» TASK REQUIREMENTS:
Every line below between the line holding "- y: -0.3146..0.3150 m" and the line holding "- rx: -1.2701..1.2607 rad", inclusive, should be repeated exactly, and all other lines omitted.

» COLLECTED DATA:
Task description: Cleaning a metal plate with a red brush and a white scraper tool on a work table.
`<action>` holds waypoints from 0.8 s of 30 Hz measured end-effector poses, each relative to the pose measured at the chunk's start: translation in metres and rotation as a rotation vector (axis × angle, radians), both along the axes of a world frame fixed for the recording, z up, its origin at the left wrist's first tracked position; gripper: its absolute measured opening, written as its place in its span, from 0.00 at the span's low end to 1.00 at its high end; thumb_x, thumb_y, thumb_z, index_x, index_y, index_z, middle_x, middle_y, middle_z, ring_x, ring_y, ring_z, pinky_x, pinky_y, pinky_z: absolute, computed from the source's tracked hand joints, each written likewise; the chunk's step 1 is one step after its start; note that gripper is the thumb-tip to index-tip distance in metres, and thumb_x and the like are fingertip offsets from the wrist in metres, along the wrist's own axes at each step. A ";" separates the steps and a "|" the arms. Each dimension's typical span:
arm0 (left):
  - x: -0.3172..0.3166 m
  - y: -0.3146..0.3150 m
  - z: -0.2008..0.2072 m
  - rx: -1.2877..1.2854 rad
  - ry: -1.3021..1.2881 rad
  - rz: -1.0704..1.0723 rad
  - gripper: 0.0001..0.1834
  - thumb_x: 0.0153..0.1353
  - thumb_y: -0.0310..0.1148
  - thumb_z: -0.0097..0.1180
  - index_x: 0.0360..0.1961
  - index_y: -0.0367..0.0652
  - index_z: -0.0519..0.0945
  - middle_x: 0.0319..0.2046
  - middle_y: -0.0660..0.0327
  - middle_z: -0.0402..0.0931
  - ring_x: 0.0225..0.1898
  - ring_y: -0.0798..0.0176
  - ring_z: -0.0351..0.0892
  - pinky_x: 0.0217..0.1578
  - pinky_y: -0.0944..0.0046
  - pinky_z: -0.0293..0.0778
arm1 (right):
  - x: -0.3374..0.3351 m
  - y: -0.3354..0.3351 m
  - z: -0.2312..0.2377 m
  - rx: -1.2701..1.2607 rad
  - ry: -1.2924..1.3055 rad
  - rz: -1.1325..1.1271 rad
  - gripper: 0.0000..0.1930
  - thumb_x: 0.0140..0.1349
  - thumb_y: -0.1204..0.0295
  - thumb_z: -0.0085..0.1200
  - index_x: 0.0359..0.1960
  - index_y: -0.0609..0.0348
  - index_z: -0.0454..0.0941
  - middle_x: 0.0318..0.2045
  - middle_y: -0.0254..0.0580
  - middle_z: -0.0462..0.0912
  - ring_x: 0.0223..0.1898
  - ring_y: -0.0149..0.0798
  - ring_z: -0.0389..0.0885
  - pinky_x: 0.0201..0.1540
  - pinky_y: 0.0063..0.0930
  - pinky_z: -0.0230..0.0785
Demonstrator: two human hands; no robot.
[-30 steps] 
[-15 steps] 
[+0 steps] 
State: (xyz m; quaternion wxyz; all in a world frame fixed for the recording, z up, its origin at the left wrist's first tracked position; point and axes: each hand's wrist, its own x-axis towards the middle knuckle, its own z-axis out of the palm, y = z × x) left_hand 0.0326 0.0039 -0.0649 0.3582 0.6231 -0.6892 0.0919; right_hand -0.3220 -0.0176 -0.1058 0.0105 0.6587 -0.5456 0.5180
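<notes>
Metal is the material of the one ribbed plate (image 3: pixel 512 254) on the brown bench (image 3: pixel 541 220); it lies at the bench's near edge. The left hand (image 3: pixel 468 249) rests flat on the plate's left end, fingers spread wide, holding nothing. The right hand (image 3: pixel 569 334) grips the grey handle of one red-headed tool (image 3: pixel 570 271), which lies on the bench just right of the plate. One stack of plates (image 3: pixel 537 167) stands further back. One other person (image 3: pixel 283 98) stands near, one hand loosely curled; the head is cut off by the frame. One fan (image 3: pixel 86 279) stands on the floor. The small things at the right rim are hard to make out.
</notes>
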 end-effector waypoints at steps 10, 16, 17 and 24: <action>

» ANSWER SPACE:
  - y: -0.3146..0.3150 m
  - z: -0.2008..0.2072 m
  - rx: -1.2877..1.2854 rad
  - ry: -1.3021..1.2881 rad
  - rz: -1.0704..1.0723 rad
  - gripper: 0.0001..0.1834
  - thumb_x: 0.0153..0.1353
  - thumb_y: -0.0310..0.1148
  - thumb_z: -0.0097..0.1180
  - index_x: 0.0360..0.1961
  - index_y: -0.0367..0.0652
  - index_z: -0.0519..0.0945
  - middle_x: 0.0319..0.2046
  - middle_y: -0.0660..0.0327
  - middle_z: -0.0402..0.0931
  - ring_x: 0.0225..0.1898
  - ring_y: -0.0798..0.0176
  - ring_z: -0.0351..0.0892
  - pinky_x: 0.0217..0.1578
  - pinky_y: -0.0944..0.0046
  - pinky_z: -0.0293..0.0778
arm1 (right):
  - x: -0.3374..0.3351 m
  - y: -0.3354..0.3351 m
  - z: -0.2312..0.2377 m
  - rx: -1.2701..1.2607 rad

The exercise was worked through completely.